The cardinal equalities and can exist demonstrated using primal arithmetic:
Examples and properties [edit]
- If 10 = {a, b, c} and Y = {apples, oranges, peaches}, then |10 | = |Y | because { (a, apples), (b, oranges), (c, peaches)} is a bijection between the sets X and Y. The cardinality of each of Ten and Y is 3.
- If |Ten | ≤ |Y |, so there exists Z such that |X | = |Z | and Z ⊆ Y.

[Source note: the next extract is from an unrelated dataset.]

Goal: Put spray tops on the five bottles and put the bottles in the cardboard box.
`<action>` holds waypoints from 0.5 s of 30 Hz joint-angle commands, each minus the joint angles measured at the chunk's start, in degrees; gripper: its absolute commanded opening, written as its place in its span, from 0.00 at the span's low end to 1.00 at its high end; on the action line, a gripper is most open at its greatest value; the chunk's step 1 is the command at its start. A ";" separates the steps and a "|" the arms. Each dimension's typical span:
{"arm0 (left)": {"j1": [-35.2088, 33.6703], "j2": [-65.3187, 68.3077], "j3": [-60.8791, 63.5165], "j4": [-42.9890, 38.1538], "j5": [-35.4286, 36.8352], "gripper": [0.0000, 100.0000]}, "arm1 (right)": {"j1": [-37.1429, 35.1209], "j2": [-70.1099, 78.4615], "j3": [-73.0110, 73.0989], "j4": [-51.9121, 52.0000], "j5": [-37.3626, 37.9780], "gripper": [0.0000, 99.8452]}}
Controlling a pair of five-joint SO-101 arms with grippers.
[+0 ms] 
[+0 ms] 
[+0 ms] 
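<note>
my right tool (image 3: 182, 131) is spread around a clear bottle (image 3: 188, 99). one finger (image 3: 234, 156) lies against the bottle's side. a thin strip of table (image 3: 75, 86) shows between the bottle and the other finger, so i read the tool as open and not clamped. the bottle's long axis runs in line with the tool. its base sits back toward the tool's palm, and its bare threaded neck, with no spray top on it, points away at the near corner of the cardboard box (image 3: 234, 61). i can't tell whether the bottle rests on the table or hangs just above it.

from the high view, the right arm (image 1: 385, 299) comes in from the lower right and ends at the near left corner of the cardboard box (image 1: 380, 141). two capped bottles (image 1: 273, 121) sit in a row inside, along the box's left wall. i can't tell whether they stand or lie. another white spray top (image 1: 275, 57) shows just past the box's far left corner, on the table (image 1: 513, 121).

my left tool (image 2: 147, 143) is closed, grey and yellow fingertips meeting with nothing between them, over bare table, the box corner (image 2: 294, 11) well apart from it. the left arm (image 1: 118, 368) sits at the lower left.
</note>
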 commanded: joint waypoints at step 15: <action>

- If |X | ≤ |Y | and |Y | ≤ |10 |, then |10 | = |Y |. This holds even for infinite cardinals, and is known as Cantor–Bernstein–Schroeder theorem.
- Sets with cardinality of the continuum include the set of all existent numbers, the set of all irrational numbers and the interval .

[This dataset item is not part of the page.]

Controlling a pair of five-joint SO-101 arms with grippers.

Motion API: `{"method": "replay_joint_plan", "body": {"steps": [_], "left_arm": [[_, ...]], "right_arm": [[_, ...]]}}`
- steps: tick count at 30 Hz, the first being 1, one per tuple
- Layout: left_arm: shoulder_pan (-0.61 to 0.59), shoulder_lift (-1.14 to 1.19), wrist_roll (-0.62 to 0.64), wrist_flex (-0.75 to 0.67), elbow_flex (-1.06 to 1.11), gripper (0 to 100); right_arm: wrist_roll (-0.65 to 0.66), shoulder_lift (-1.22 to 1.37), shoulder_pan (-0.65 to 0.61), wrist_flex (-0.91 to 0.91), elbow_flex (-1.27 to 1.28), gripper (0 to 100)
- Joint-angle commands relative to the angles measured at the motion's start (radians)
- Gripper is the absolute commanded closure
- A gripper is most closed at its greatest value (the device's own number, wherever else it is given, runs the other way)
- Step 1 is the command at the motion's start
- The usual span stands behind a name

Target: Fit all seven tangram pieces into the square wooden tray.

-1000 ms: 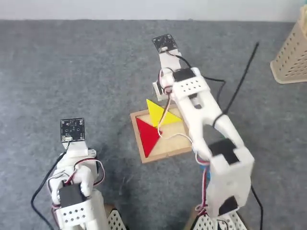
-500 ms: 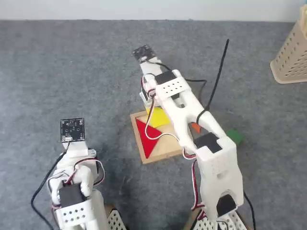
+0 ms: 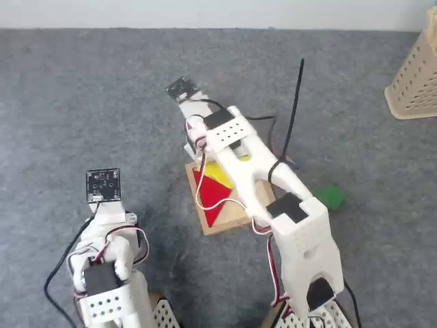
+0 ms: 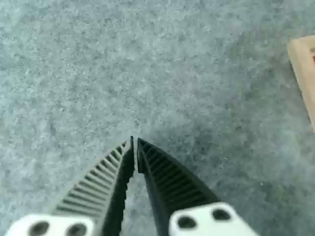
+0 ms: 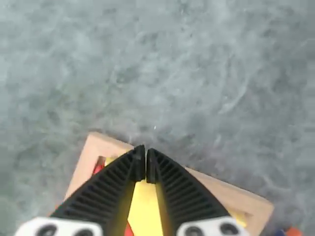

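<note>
The square wooden tray point(image 3: 214, 225) lies on the grey carpet with a red triangle point(image 3: 210, 195) and a yellow triangle point(image 3: 218, 171) inside it. My right arm stretches over the tray. Its gripper point(image 5: 145, 153) is shut on nothing, with its tips above the tray's far rim point(image 5: 100, 142) and the yellow piece point(image 5: 143, 206) just behind them. A green piece point(image 3: 332, 196) lies on the carpet right of the tray. An orange piece point(image 5: 294, 230) peeks out beside the tray. My left gripper point(image 4: 134, 144) is shut and empty over bare carpet, left of the tray's edge point(image 4: 301, 73).
A beige perforated basket point(image 3: 415, 72) stands at the far right. The left arm point(image 3: 104, 263) is folded back at the near left. A black cable point(image 3: 295, 102) arcs up beside the right arm. Open carpet stretches left of and beyond the tray.
The right arm has swung left across the tray. The yellow triangle has slid from overhanging the far rim to lying further inside. The green piece has come into view. The left arm is still.
</note>
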Motion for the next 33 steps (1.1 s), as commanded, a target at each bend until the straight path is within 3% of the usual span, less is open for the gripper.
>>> {"method": "replay_joint_plan", "body": {"steps": [1, 7, 12, 17, 26, 33], "left_arm": [[0.003, -0.014, 0.008, 0.008, -0.010, 99], [0.003, -0.014, 0.008, 0.008, -0.010, 99], [0.003, -0.014, 0.008, 0.008, -0.010, 99], [0.003, -0.014, 0.008, 0.008, -0.010, 99], [0.003, -0.014, 0.008, 0.008, -0.010, 99], [0.003, -0.014, 0.008, 0.008, -0.010, 99]], "right_arm": [[0.025, -0.033, 0.004, 0.005, -0.003, 99.1], [0.026, -0.053, 0.090, 0.002, 0.037, 99.1], [0.018, -0.213, 0.122, 0.007, 0.101, 99.1], [0.018, -0.446, 0.174, 0.012, 0.269, 99.1], [0.026, -0.782, 0.401, 0.016, 0.603, 99.1], [0.080, -0.871, 0.426, 0.153, 0.770, 98.8]]}}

Union and intersection [edit]
If A and B are disjoint sets, and then
From this, one can bear witness that in general, the cardinalities of unions and intersections are related past the following equation:[12]
See too [edit]
- Aleph number
- Beth number
- Cantor'due south paradox
- Cantor's theorem
- Countable gear up
- Counting
- Ordinality
- Pigeonhole principle
References [edit]
- ^ Weisstein, Eric Westward. "Cardinal Number". MathWorld.
- ^ Such as length and surface area in geometry. – A line of finite length is a set of points that has infinite cardinality.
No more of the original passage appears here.